In this review, we discuss trials of these therapies that have shown durable reductions in LDL-C of more than 50%, with acceptable tolerability. Now that PCSK9 inhibitors are approved by the US Food and Drug Administration (FDA), extended data are needed as to long-term tolerability, safety, and efficacy of these agents and, most importantly, demonstration of additional reduction in CVD events.

A CASE FOR ADDITIONAL THERAPIES

CVD is the leading cause of morbidity and death in the United States, responsible for one in four deaths. Hyperlipidemia and, specifically, elevated LDL-C have been found to be important drivers of atherosclerosis and, in turn, adverse cardiovascular (CV) events. Likewise, numerous observational and clinical trials have shown that reducing LDL-C, particularly with statins, decreases CVD events.^1–4 More aggressive lowering with higher doses or more intensive statin therapy further reduces rates of adverse outcomes.^3,4 In addition, the pleiotropic effects of statins imply that not all of their benefits are derived from LDL-C lowering alone.⁵ Consequently, it is now standard practice to use statins at the highest tolerable dose to reach target LDL-C levels and prevent CV events in high-risk patients with CVD or multi­ple coronary artery disease risk factors, regardless of the LDL-C levels.^6,7

The American College of Cardiology (ACC) and the American Heart Association released cholesterol guidelines in 2013 that recommend a risk-based approach for statin therapy rather than targeting specific LDL-C levels.⁶ Although this evidence-based approach may better conform to clinical trials, the debate that lower LDL-C targets will further prevent CVD continues.

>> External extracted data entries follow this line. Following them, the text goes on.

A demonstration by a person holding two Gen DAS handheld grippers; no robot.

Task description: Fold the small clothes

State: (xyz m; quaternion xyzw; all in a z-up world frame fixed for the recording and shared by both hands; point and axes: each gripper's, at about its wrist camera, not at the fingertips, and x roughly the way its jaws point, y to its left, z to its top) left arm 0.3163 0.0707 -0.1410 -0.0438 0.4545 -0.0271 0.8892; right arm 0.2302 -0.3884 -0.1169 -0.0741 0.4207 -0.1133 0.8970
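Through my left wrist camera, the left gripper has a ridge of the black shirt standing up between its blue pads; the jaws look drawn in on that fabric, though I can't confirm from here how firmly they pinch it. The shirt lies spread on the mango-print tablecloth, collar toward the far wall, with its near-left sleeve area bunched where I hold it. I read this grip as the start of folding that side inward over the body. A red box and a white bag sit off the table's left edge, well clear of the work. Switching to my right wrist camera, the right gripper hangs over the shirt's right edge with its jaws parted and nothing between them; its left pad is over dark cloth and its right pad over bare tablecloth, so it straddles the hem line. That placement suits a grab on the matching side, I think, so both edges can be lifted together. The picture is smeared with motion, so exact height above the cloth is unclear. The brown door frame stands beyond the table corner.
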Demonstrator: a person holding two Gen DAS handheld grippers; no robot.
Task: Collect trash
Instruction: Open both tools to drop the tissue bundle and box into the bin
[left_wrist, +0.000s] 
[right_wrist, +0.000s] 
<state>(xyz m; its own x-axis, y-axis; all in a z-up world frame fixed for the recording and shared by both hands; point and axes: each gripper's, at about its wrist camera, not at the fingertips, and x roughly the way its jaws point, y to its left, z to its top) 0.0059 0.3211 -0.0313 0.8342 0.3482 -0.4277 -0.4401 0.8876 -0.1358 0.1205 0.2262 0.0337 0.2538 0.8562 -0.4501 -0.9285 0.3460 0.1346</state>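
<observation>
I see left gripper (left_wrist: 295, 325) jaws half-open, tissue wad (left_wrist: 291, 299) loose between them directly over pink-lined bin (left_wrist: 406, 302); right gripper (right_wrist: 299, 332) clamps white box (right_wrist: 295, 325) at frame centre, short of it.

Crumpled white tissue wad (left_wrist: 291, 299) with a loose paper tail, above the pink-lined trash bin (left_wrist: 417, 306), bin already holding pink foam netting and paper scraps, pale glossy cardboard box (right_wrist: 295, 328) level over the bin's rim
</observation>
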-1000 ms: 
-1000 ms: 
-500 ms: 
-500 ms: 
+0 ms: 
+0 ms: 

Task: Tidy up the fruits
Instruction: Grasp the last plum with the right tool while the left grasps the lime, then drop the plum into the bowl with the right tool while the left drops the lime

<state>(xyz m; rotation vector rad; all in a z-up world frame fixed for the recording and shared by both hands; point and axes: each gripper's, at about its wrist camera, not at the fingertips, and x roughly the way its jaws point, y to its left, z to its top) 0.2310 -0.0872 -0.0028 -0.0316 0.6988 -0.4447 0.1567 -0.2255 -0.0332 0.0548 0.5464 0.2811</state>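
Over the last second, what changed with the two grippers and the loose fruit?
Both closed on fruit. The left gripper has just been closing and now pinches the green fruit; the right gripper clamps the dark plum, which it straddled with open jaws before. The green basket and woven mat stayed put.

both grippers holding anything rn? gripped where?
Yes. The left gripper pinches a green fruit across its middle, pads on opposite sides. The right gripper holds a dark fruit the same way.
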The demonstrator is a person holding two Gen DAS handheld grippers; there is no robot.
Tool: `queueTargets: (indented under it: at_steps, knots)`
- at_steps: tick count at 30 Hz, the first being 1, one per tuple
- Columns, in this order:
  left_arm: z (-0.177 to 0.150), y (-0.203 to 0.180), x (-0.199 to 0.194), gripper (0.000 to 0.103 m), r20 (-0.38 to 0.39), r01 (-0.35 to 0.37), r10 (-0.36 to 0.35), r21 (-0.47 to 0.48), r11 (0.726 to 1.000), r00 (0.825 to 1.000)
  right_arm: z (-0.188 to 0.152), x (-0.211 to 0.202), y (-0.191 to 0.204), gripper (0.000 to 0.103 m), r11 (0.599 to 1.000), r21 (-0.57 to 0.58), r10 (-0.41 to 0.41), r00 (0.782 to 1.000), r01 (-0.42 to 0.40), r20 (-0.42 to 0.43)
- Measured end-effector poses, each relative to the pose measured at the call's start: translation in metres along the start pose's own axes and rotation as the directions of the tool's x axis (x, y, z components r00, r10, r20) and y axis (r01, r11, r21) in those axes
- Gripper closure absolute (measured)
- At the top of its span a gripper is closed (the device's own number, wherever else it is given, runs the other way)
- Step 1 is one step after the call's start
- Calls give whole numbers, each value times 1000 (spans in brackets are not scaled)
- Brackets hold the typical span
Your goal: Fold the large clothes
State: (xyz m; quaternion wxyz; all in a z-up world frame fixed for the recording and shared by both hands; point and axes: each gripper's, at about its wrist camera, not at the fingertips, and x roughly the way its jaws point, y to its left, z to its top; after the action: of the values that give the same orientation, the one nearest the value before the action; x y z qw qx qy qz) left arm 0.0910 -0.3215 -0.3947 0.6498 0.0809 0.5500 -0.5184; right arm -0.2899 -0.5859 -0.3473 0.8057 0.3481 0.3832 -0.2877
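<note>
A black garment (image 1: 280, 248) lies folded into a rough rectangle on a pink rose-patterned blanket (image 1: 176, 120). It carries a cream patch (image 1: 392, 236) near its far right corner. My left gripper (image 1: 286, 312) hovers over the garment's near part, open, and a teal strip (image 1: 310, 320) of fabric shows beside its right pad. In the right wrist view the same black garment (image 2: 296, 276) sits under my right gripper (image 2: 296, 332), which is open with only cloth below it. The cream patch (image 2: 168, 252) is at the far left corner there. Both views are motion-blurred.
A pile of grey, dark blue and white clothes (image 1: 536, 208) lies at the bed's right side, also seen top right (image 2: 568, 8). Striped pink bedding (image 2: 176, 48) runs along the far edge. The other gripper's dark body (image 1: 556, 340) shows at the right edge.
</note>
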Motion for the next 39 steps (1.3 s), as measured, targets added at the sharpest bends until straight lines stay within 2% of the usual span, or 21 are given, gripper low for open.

Indeed, it appears that lower is better, as demonstrated by the IMPROVE-IT trial.⁸ Although the control group receiving simvastatin monotherapy had low LDL-C levels (mean, 69.9 mg/dL; 1.8 mmol/L), the experimental group receiving simvastatin plus ezetimibe achieved even lower levels (mean, 53.2 mg/dL;1.4 mmol/L) after 1 year of therapy and had a significantly lower composite primary end point of CV death, major coronary event, or nonfatal stroke at 7 years (34.7% for simvastatin monotherapy vs 32.7% for combined therapy).⁹ Furthermore, the event-rate reduction with the addition of ezetimibe was the same as the average predicted by the Cholesterol Treatment Trialists’ meta-analysis: an LDL-C reduction of 1 mmol/L (38.6 mg/dL) yields a 23% risk reduction in major coronary events over 5 years.¹⁰ Although only a modest absolute reduction in outcomes, it supports the notion that further reduction of LDL-C levels by more potent therapies may offer greater benefit.

There is strong evidence that statin therapy reduces the risk of developing CVD in patients with or without a previous atherosclerotic event; however, residual CVD risk remains even for those on therapy. A contributing factor to this residual risk is that many statin-treated patients have insufficient response or intolerance and do not achieve adequate LDL-C reductions.

There are three clinically important patient populations who are inadequately managed with current therapies and remain at high risk of subsequent CV events; these are patients who would benefit from additional therapies.

1. Patients with familial hypercholesterolemia (FH). This is the most common genetic disorder in the world, yet it is frequently undiagnosed and untreated. Due to high baseline cholesterol levels, achieving LDL-C treatment goals is challenging.

• The prevalence may be closer to 1:200 to 1:250 rather than the often quoted 1:500.¹¹
• Fewer than 12% of patients with heterzygous FH achieve the LDL-C goal of < 100 mg/dL with maximal statin treatment alone or with a second agent.¹²

2. Patients with hyperlipidemia not due to FH who are at elevated CV risk and undertreated. In US and European surveys, between 50% and 60% of patients receiving statins with or without other therapies failed to reach LDL-C reduction goals.¹³

• Variation in response to statin treatment between individuals may be considerable.
• Poor adherence to statin therapy is common.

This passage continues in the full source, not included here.